■ **Aim of the exercise**
The response should be the lines of the data, starting at the first and ending at the one that contains "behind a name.", copied without change.

■ **Available data**
⟨
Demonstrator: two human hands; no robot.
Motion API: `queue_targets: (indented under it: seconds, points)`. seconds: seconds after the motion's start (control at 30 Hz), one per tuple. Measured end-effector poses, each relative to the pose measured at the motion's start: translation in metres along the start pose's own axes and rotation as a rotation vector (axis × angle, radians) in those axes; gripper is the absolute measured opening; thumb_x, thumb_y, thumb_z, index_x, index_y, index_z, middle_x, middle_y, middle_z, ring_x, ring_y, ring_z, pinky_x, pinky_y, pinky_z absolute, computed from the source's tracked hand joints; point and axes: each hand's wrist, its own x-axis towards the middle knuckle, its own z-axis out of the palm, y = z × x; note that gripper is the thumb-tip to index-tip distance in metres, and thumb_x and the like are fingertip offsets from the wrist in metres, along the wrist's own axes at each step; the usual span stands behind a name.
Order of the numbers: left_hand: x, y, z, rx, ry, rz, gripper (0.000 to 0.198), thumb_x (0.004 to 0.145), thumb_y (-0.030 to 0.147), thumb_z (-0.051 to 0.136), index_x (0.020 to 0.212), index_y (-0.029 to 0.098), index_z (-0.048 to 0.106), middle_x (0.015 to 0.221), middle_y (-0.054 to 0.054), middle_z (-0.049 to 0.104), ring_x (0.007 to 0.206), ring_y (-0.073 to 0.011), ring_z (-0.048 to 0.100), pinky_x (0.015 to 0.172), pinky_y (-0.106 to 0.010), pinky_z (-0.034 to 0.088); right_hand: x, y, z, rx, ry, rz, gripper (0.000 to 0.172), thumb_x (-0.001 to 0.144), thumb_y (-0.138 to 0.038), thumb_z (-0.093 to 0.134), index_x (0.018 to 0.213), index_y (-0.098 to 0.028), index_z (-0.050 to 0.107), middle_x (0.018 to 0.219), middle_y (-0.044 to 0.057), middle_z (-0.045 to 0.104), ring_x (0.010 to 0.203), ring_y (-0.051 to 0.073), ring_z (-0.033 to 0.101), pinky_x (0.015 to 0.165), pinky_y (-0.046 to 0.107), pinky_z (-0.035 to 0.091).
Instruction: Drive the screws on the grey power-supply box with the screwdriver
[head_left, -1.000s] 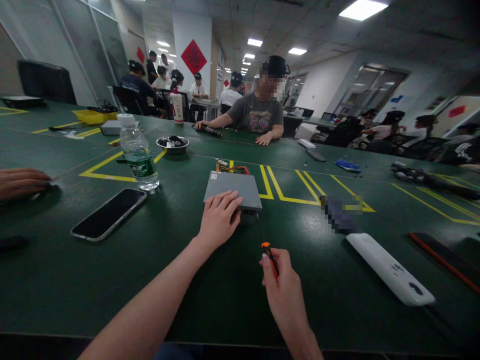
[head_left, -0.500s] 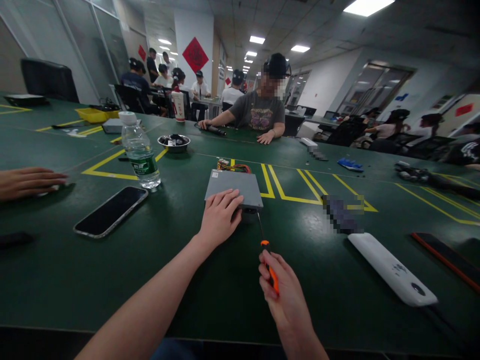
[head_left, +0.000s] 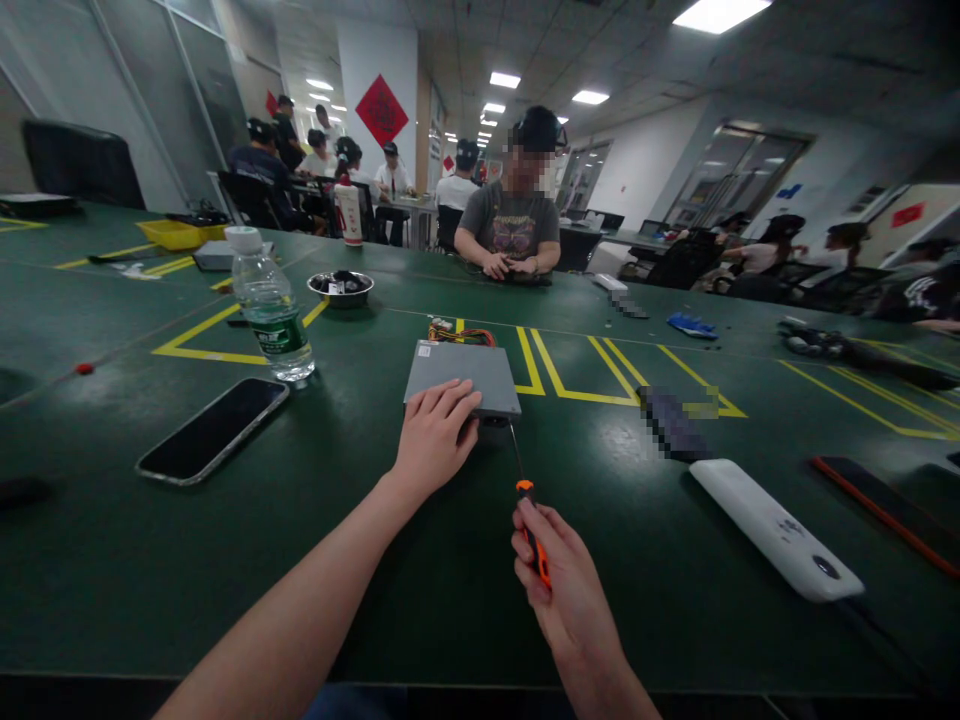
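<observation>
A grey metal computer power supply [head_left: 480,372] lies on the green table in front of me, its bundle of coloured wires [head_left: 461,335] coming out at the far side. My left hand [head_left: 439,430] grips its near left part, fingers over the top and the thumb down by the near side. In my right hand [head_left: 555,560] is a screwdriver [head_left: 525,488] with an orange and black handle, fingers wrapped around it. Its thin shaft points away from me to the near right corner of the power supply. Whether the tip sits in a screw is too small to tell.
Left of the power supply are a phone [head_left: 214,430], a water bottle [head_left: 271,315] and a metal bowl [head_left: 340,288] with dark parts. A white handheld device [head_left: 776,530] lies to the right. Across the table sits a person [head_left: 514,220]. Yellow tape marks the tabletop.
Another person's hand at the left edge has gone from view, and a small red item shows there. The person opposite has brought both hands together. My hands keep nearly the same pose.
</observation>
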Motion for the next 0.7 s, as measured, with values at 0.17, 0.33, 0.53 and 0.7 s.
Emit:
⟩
■ **Result of this task**
Demonstrator: two human hands; no robot.
Motion API: `queue_targets: (indented under it: seconds, points)`. seconds: seconds after the motion's start (control at 30 Hz), one per tuple. Measured end-effector poses, each relative to the pose measured at the motion's start: translation in metres along the start pose's own axes and rotation as a rotation vector (axis × angle, radians) in those axes; gripper is the absolute measured opening; thumb_x, thumb_y, thumb_z, index_x, index_y, index_z, middle_x, middle_y, middle_z, ring_x, ring_y, ring_z, pinky_x, pinky_y, pinky_z absolute, computed from the source's tracked hand joints; point and axes: each hand's wrist, its own x-axis towards the middle knuckle, its own z-axis out of the palm, y = z × x; note that gripper is the thumb-tip to index-tip distance in metres, and thumb_x and the like are fingertip offsets from the wrist in metres, along the wrist's own axes at each step; the usual span stands behind a name.

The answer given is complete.